BLUE NOTES #100: 8-years old and still rambunctious
June 19, 2012 Tweet
By David Helvarg
The first Blue Notes came out on March 18, 2004. In launching Blue Notes I hoped to offer useful perspectives for the expanding, solution-oriented seaweed or marine grassroots movement Blue Frontier Campaign had recently been created to encourage and support. Below are some of the highs and lows from the last eight years.
2004 | 2005 | 2006 | 2007 | 2008 | 2009 | 2010 | 2011 | 2012 | 100 and beyond
July 18, 2004:A very seaweed approach to protecting the ocean environment is being carried out in Key West by DeeVon and Craig Quirolo and their many supporters. One-time charter-boat operators, they got tired of watching the reefs they loved damaged by anchors dropped on live coral. So 18 years ago they quit their business to form Reef Relief and began setting out dive buoys for boats to tie off to, and educating divers not to touch the coral (which can kill it).

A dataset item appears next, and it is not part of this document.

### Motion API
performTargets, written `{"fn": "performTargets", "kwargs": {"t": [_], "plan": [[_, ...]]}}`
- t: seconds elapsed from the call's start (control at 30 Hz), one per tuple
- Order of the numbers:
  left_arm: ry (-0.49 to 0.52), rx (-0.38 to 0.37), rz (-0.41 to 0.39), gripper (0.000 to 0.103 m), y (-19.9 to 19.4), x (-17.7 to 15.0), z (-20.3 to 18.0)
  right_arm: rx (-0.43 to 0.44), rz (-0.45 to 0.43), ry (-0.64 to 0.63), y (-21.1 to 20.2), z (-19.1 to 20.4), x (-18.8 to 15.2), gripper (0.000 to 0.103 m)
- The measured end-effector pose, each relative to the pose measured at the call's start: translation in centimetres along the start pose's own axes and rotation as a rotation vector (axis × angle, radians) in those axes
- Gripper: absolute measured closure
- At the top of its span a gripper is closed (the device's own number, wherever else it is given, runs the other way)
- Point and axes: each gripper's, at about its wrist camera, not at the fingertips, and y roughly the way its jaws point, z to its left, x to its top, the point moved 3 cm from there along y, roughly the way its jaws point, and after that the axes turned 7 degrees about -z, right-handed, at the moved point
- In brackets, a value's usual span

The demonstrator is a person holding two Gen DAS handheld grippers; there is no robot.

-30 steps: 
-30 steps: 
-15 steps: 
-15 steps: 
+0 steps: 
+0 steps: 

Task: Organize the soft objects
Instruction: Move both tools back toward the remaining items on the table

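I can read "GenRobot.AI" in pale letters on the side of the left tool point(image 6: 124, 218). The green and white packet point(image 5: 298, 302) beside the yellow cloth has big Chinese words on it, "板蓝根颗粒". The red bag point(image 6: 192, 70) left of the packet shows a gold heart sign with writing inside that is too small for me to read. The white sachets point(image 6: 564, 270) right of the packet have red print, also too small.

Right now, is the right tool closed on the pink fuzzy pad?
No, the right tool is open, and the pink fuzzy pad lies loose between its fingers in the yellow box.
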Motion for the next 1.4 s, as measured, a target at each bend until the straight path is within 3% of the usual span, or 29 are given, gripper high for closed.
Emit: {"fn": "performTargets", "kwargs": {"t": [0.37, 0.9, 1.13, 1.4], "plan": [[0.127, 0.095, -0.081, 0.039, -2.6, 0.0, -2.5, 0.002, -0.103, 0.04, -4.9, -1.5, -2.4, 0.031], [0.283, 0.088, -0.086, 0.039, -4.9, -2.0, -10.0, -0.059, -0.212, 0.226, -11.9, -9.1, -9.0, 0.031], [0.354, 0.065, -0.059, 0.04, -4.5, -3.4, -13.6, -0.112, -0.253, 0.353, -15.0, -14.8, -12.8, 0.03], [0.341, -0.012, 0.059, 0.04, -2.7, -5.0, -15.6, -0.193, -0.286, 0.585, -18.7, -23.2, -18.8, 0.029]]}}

Soon they realized there were other problems like polluted runoff and got the county to ban phosphate detergents. They helped establish the Florida Keys National Marine Sanctuary, and more recently helped inspire the city of Key West to build a new sewage system that protects the reefs by stripping nutrients from its wastewaters (corals like clear, low-nutrient waters).

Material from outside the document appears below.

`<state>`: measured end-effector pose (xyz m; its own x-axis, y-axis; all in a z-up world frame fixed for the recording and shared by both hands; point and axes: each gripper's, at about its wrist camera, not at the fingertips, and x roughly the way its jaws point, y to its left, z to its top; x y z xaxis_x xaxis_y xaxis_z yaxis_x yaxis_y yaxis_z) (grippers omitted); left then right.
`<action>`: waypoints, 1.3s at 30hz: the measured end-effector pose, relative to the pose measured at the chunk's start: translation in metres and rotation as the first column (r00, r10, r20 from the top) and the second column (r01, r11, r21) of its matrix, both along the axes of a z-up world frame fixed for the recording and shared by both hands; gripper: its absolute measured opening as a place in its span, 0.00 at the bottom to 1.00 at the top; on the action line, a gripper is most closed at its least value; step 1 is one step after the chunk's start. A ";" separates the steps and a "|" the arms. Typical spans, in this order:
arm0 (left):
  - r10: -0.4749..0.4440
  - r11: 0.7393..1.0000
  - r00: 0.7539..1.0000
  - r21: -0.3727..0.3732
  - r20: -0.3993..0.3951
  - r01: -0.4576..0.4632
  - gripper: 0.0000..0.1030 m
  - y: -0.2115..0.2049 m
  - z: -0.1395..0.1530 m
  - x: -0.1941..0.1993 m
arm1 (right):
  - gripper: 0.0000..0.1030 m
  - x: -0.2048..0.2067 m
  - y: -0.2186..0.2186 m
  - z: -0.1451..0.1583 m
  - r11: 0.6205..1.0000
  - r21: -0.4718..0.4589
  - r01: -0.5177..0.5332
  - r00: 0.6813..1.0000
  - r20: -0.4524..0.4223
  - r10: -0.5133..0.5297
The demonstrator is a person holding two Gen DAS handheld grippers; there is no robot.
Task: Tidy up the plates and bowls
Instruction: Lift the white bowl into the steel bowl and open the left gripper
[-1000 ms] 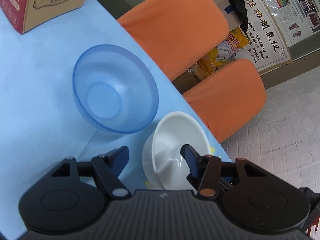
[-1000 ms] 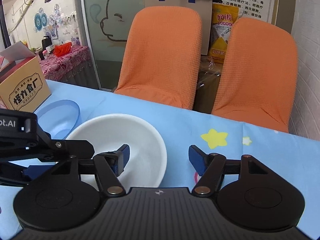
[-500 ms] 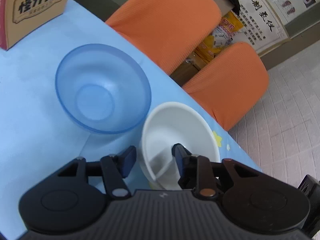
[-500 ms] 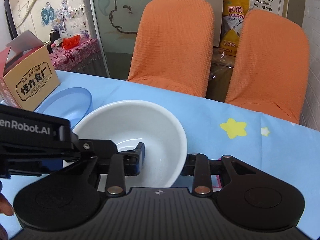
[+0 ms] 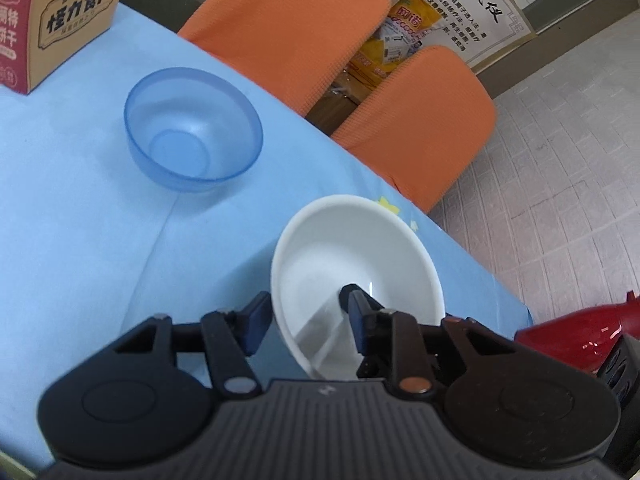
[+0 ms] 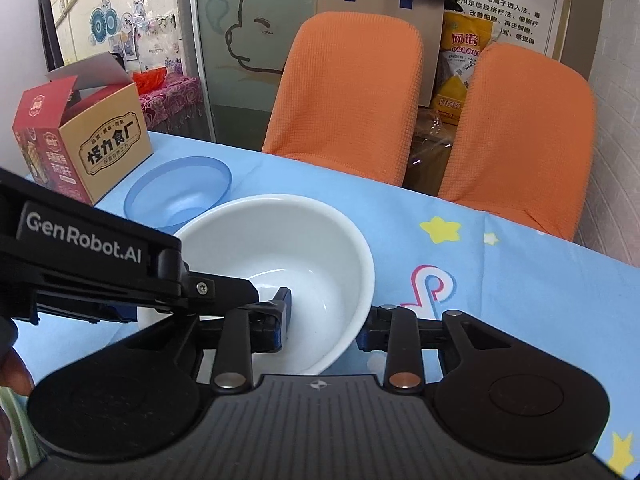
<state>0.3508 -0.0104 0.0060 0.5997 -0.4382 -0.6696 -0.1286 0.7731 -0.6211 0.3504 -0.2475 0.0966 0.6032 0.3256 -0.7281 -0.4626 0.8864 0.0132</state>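
White bowl (nothing inside) clamped between left hand-held gripper and right hand-held gripper, blue bowl likewise bare.

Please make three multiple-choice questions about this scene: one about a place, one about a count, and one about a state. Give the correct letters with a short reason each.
1. Where is the blue bowl relative to the cardboard box?
A. Inside the box
B. On the table beside the box
C. On an orange chair

2. How many bowls are in view?
A. One
B. Two
C. Four

3. How is the white bowl held?
A. By neither hand-held gripper
B. Only by the left hand-held gripper
C. By both, the right hand-held gripper too

Answers:
1. B, the blue bowl stands on the blue tablecloth next to the box.
2. B, only one blue bowl and one white bowl show.
3. C, each gripper has one finger inside the rim and one outside.
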 end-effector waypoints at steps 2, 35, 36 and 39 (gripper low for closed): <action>-0.022 1.000 1.000 0.004 0.021 0.022 0.25 -0.006 0.011 -0.022 | 0.58 -0.021 -0.005 0.011 1.000 0.003 0.013 1.000 0.015 -0.014; -0.348 0.932 0.934 0.142 0.078 0.335 0.70 -0.065 0.022 -0.201 | 0.90 -0.219 -0.088 0.012 0.967 0.159 0.198 0.978 0.030 -0.205; -0.351 0.930 0.931 0.152 0.097 0.335 0.71 -0.063 0.026 -0.203 | 1.00 -0.223 -0.090 0.014 0.965 0.161 0.208 0.975 0.051 -0.218; -0.354 0.927 0.924 0.187 0.143 0.326 0.72 -0.059 0.036 -0.208 | 1.00 -0.231 -0.095 0.018 0.959 0.191 0.207 0.972 0.070 -0.224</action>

Nov. 25, 2004: The last day of our Blue Vision Conference, attendees from around the country participated in more than 44 meetings on Capitol Hill. … Among the topics discussed were NOAA funding, the Clean Cruise Ships Act, coral reef protection, fisheries management reform, and the need for a comprehensive approach to coastal and ocean health. (Watch the conference video.)
Sept. 9, 2005: “There’s a 9-11 waiting to happen in the oceans if we let it,” Admiral James Watkins (Ret.), chair of the Bush-appointed U.S. Commission on Ocean Policy warned two years ago. With Hurricane Katrina we just let it happen. A huge natural disaster was hugely magnified by greed, folly and a refusal to respond to a situation long recognized as critical.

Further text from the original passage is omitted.